Litigating Housing Segregation: the La Barbuta Case
27 July 2015
On 30 May 2015, the Court of Rome condemned the city for discriminating against Roma by forcibly relocating them to La Barbuta camp in the outskirts of the city. We waited for more than three years. It was worth it.
With Silvio Berlusconi’s enactment of a State of Emergency Decree in May 2008, the Municipality of Rome adopted a plan targeting the city’s informal Roma settlements. The plan involved the relocation of all the Roma living in the city’s informal camps to “formal camps” in the outskirts. La Barbuta, the construction of which began in September 2011, was one such formal camp.
In November 2011, Italy's Consiglio di Stato1, the supreme administrative court, ruled that the decree was illegal. A year later, after an appeal lodged by the Italian government, the Supreme Court of Cassation upheld the Consiglio’s decision striking down the “Nomad Emergency Measures”2.
Following logic and common sense (not to mention the rule of law), the city should have stopped the formal camps. However, despite the Italian Supreme Court confirming once and for all the illegality of the State of Emergency upon which the plan was designed and financed, the Italian authorities decided to go forward with it anyway. La Barbuta was officially opened in June 2012 to host around 650 Roma.

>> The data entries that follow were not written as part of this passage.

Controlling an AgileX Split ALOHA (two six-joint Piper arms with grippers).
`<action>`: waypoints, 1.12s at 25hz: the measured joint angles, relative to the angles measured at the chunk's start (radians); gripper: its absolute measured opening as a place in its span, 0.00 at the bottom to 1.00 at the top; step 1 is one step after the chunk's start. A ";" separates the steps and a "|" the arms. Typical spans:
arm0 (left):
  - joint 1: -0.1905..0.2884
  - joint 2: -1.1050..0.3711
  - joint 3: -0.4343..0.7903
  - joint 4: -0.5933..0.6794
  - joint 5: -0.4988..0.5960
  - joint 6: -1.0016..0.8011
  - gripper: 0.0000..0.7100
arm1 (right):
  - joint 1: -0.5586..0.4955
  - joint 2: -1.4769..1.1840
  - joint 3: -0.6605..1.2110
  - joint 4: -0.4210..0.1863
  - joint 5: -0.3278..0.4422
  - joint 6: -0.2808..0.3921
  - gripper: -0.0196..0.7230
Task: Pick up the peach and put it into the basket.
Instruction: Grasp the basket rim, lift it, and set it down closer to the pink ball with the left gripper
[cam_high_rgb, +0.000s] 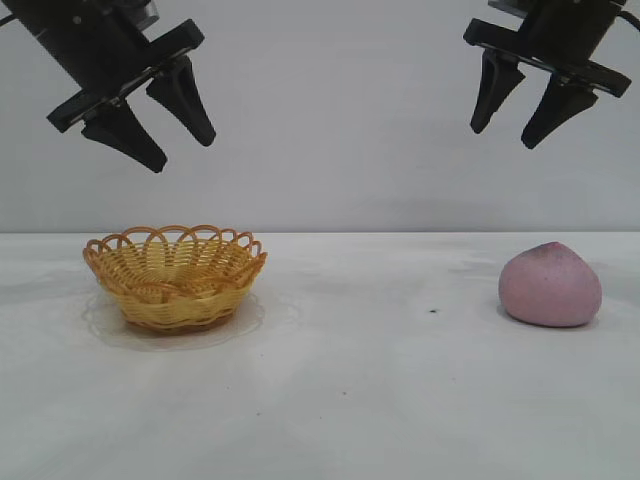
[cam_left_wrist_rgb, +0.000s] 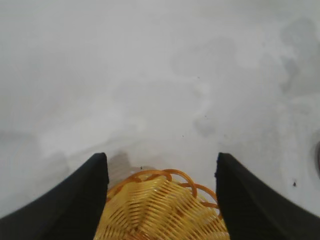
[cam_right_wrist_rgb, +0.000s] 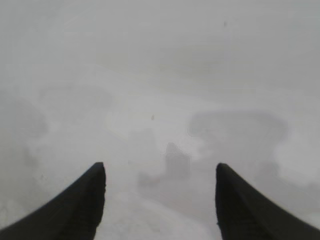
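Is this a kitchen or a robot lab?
Probably a robot test bench, not a kitchen: two black robot grippers, left and right, hang with open jaws over a bare white table holding only a wicker basket and a peach.

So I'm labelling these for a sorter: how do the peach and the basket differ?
The peach is dusty pink, solid and rounded; the basket is yellow-orange open wickerwork with a looped rim. The basket is wider than the peach. In the exterior view the basket sits left, the peach right. Both rest on the table, untouched.
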 joint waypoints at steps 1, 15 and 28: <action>0.000 0.000 0.000 0.000 0.000 0.000 0.64 | 0.000 0.000 0.000 0.001 0.000 0.000 0.57; 0.000 0.000 -0.006 0.020 0.027 0.012 0.64 | 0.000 0.000 0.000 0.002 0.000 -0.002 0.57; -0.030 0.041 -0.320 0.581 0.500 0.045 0.64 | 0.000 0.000 0.000 0.002 0.002 -0.002 0.57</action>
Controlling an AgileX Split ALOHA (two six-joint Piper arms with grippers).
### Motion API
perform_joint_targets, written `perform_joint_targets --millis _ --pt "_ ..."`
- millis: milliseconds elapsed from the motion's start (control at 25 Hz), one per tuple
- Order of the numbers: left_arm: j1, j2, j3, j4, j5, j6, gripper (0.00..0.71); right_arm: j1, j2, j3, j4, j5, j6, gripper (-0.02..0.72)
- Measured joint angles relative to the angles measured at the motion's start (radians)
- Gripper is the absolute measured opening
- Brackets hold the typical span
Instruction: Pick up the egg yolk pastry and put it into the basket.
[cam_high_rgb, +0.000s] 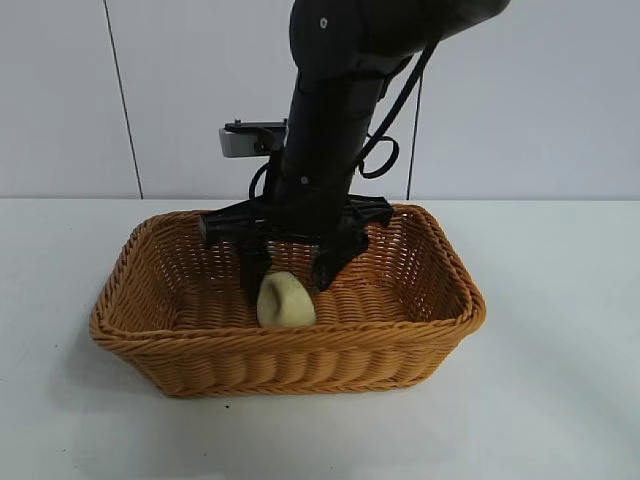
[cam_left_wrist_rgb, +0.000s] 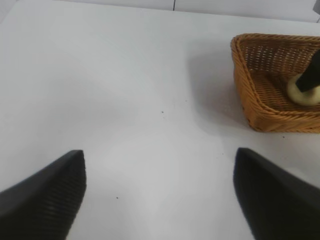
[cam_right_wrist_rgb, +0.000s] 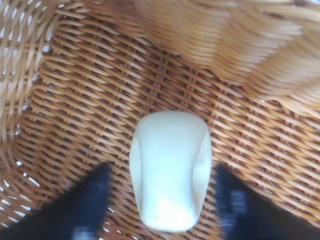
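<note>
While my right gripper (cam_high_rgb: 287, 280) hangs inside the basket (cam_high_rgb: 440, 345), its fingers stand parted beside the egg yolk pastry (cam_high_rgb: 285, 301) — resting near the basket's front wall, ungripped — left gripper (cam_left_wrist_rgb: 160, 192) open over the tabletop (cam_left_wrist_rgb: 125, 90).

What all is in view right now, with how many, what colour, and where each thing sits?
pastry: one, pale yellowish cream, on the basket floor toward its near wall, between the right end effector's fingers.
basket: one, orange-tan wicker, in the middle of the table.
table: one, white, under the basket and running to the wall.
wall: white panels behind the table.
right end effector: one, black, reaching down into the basket, fingers open on either side of the pastry with small gaps.
left end effector: one, black, fingers spread wide over bare table, off to one side of the basket.
</note>
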Motion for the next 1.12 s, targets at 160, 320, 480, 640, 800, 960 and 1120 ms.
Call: perform_joint_targets --millis 160,320,480,640,800,960,1120 --pt "0.0 0.0 0.0 0.0 0.0 0.0 0.587 -0.001 -0.025 -0.095 -0.006 0.109 0.0 0.649" --pt "0.0 0.0 0.0 0.0 0.0 0.0 0.587 -0.022 -0.032 -0.252 -0.015 0.283 0.0 0.65" --pt "0.0 0.0 0.0 0.0 0.0 0.0 0.587 -0.067 -0.033 -0.378 -0.049 0.363 -0.001 0.65" --pt "0.0 0.0 0.0 0.0 0.0 0.0 0.587 -0.124 -0.033 -0.406 -0.077 0.369 -0.005 0.65" --pt "0.0 0.0 0.0 0.0 0.0 0.0 0.587 -0.192 -0.033 -0.406 -0.084 0.374 -0.026 0.65" --pt "0.0 0.0 0.0 0.0 0.0 0.0 0.587 -0.3 -0.033 -0.406 -0.11 0.374 -0.042 0.65" --pt "0.0 0.0 0.0 0.001 -0.001 0.0 0.586 -0.444 -0.033 -0.406 -0.133 0.374 -0.042 0.65"
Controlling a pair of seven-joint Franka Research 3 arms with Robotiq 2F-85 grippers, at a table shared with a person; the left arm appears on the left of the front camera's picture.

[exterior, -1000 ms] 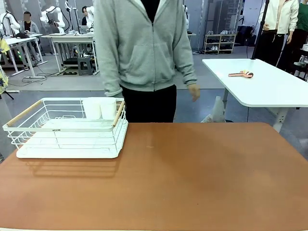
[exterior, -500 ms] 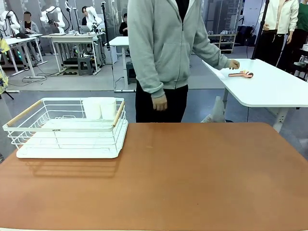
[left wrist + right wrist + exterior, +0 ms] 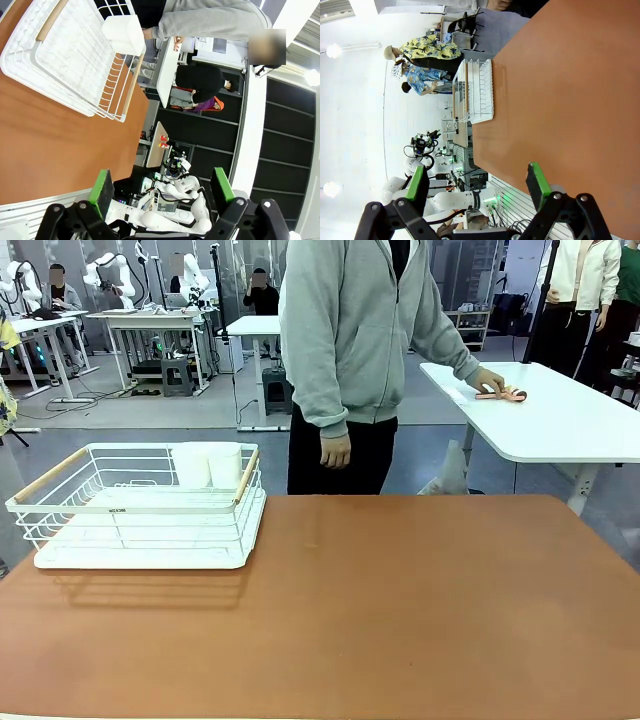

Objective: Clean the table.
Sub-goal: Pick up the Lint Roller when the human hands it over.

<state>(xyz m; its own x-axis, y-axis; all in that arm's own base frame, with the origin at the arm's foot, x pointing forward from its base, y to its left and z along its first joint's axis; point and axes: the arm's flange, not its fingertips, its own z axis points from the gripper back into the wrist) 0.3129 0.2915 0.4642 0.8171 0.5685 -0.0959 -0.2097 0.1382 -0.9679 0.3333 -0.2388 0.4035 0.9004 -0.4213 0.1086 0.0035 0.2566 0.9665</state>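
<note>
Table: reddish-brown, directly before me, running from the near edge to the person at its far side. Rack: white wire with wooden handles, standing on its tray at the table's far left, well off the middle, which I judge leaves the top free for wiping; a white holder stands upright in its far right corner. Left gripper: jaws spread wide, nothing between the pads, hanging back above the near left part of the table. Right gripper: likewise fully parted and empty, hanging back over the near edge; I judge both wait for a tool. Person's hand: stretched sideways to the white table, resting on a pink tool, probably to fetch it for the cleaning; other hand hangs loose. Change: a second ago the person stood centred behind the table, arm down; half a second ago the hand was just short of the tool. Table, rack and holder lie as before.
</note>
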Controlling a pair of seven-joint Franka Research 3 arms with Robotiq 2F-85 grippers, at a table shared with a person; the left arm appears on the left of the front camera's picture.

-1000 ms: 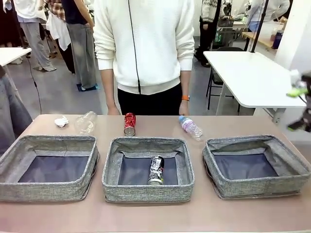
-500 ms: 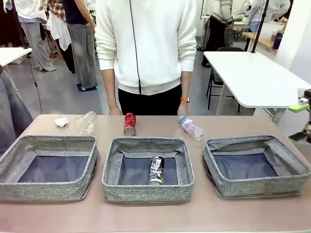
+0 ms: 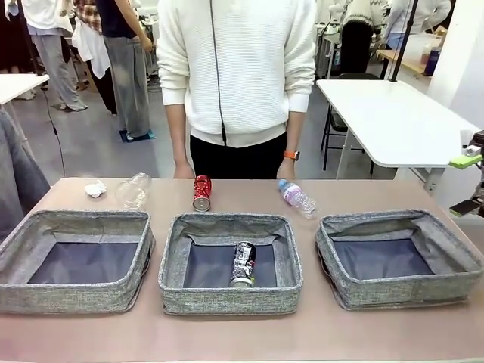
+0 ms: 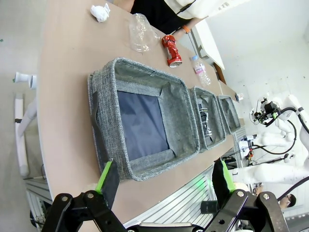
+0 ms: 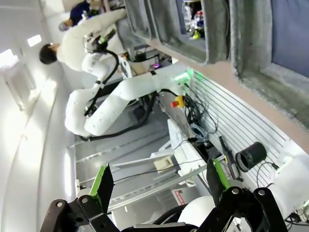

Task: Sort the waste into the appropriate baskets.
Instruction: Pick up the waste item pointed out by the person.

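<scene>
Beside table (image 3: pixel 242 333), right end effector (image 3: pixel 470 184) spread

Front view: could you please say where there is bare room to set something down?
Free: the floors of the left basket and right basket, and the strip of table along the near edge. Crowded: the far strip, paper ball, clear container, red can and bottle; the middle basket holds a black-and-silver can.

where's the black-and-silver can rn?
Front view: the black-and-silver can lies on its side inside the middle basket, right of the floor's centre. The red can is on the table just behind that basket.
</scene>
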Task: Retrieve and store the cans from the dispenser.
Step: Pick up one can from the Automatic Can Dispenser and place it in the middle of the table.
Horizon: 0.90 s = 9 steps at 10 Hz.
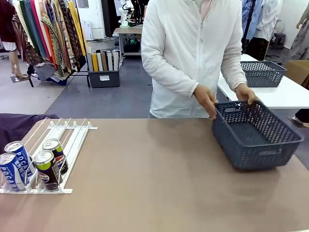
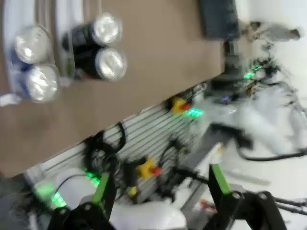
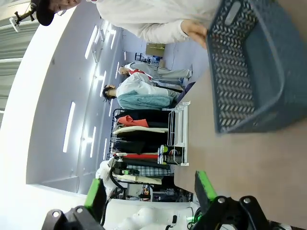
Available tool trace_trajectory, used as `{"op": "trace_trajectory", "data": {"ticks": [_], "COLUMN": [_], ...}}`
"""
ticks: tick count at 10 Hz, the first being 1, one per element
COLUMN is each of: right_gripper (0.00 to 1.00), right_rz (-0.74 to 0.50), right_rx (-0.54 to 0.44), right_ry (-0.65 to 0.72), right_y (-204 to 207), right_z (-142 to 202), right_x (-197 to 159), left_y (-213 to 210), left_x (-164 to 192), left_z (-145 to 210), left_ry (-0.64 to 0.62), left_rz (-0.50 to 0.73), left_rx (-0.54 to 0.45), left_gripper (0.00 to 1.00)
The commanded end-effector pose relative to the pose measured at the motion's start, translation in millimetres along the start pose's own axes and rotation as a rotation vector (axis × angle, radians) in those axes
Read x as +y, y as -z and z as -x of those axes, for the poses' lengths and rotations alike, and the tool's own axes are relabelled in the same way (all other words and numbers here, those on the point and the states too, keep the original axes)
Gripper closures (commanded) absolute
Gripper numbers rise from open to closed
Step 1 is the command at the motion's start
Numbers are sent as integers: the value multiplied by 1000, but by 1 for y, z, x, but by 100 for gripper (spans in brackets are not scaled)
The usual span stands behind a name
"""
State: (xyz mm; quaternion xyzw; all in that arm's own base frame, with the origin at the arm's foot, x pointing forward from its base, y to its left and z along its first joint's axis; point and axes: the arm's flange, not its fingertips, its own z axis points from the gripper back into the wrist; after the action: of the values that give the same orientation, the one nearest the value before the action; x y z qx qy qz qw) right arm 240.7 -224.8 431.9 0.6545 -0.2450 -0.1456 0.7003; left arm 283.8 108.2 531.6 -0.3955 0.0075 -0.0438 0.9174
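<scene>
At the near left corner of the table (image 1: pixel 154 183): the white dispenser (image 1: pixel 75 145) lies here, with four cans at its low end.
The blue cans (image 1: pixel 19 155): two, one behind the other, in the left lane.
The black cans (image 1: pixel 47 170): two, in the lane just beside the blue ones.
My left gripper (image 2: pixel 160 184): wide open, holding nothing, looking down on the can tops.
My right gripper (image 3: pixel 149 190): fingers far apart, holding nothing.
The basket (image 1: pixel 265 152): dark grey, at the table's far right; the person's hands (image 1: pixel 207 100) hold its far rim.
</scene>
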Motion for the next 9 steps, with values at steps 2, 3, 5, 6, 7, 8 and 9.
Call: {"op": "trace_trajectory", "data": {"ticks": [2,3,5,6,7,8,9], "right_gripper": [0,0,0,0,0,0,0], "right_rz": [-14,-14,-14,-14,-14,-14,-14], "right_rx": [-2,-2,-2,-2,-2,-2,-2], "right_ry": [-19,-19,-19,-19,-19,-19,-19], "right_y": [-1,-1,-1,-1,-1,-1,-1], "right_z": [-1,-1,-1,-1,-1,-1,-1], "right_x": [1,1,1,1,1,1,1], "left_y": [70,90,134,147,151,131,131], "left_x": [-45,-57,-69,-70,-67,-77,-77], "left_z": [-8,-10,-18,-24,-31,-22,-22], "left_ry": [88,62,-26,-45,-132,32,32], "left_rz": [-377,-456,-630,-662,-726,-587,-587], "left_rx": [134,90,-71,-97,-147,-49,-49], "left_gripper": [0,0,0,0,0,0,0]}}
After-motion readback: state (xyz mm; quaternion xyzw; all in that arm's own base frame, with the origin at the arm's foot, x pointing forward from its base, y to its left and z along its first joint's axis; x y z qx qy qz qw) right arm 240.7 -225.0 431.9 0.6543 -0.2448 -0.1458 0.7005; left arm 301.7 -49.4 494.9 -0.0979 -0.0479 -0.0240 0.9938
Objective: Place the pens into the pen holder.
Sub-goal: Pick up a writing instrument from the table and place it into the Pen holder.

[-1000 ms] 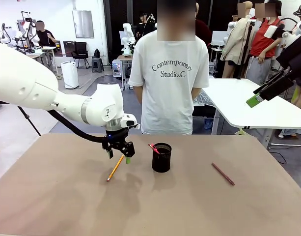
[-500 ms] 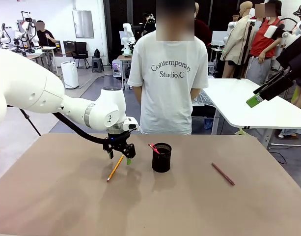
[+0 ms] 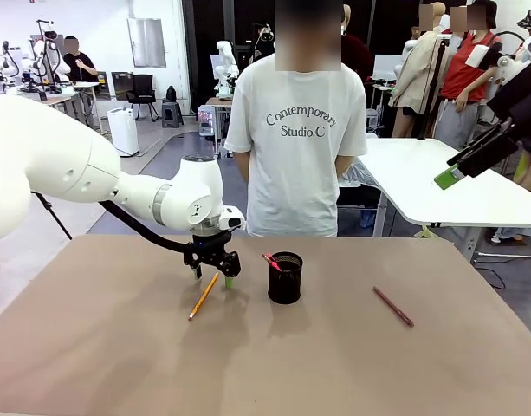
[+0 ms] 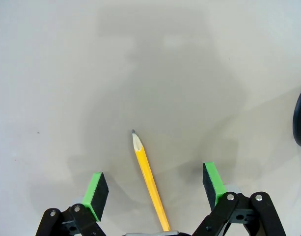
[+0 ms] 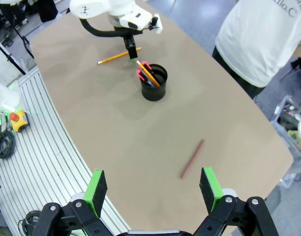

We talk a lot about school segregation, but rarely do we talk about housing segregation; people like to think about Roma housing as some kind of a humanitarian issue, but the segregationist forces at play in Italy’s formal camps are not so different, say, from those at play in Central Europe’s segregated schools.
In March 2012, Associazione 21 Luglio and Associazione per gli Studi Giuridici sull’Immigrazione brought an antidiscrimination action before the Court of Rome to challenge the existence of the camp as discrimination. The ERRC intervened in the case to support our partners.
The La Barbuta ruling is a landmark judgment.
It is the first time that a court has recognised that building segregated housing for Roma in the deprived outskirts of large cities amounts to racial segregation.
Through its detailed analysis of the grounds upon which La Barbuta camp is discriminatory, the Italian court gave us a solid base upon which to challenge housing segregation around the country and Europe. The Court took into account the various characteristics of the camp, such as its function, location, permanent nature, the facilities and rules governing it, as well as the provisions regulating access to social houses for its inhabitants, and declared that this treatment amounts to indirect discrimination unjustified by any concerns regarding public order and which cannot be considered positive action. Each of the points considered in this decision demonstrate why segregated housing solutions, no matter what they are called, must be overcome before Roma can achieve genuine equality.
The court went out of its way to make specific references to the Racial Equality Directive and the International Convention on the Elimination of All Forms of Racial Discrimination. By doing so, it held Rome to account under European and international obligations, a rare reminder to segregationists that they are operating in a complex environment.
In particular, the Court stressed that the general recommendations and concluding observations issued by the “guardians” of these instruments (EU and UN bodies) must be followed in order to ensure compliance with the instruments themselves.
Housing segregation continues. Though segregationist policies are no longer officially linked to public order or security emergencies in Italy, they remain in place as officially declared “positive actions” aiming to improve Roma situation and inclusion3. That is a perversion of the idea of positive discrimination. These camps stigmatise Roma while depriving them of any opportunity to integrate. In many cases, they put them in physical danger. These camps have a major impact on the lives of Roma, condemning them to a precarious existence and preventing them from enjoying other fundamental rights, such as their rights to health and education, which are deeply linked with the right to housing.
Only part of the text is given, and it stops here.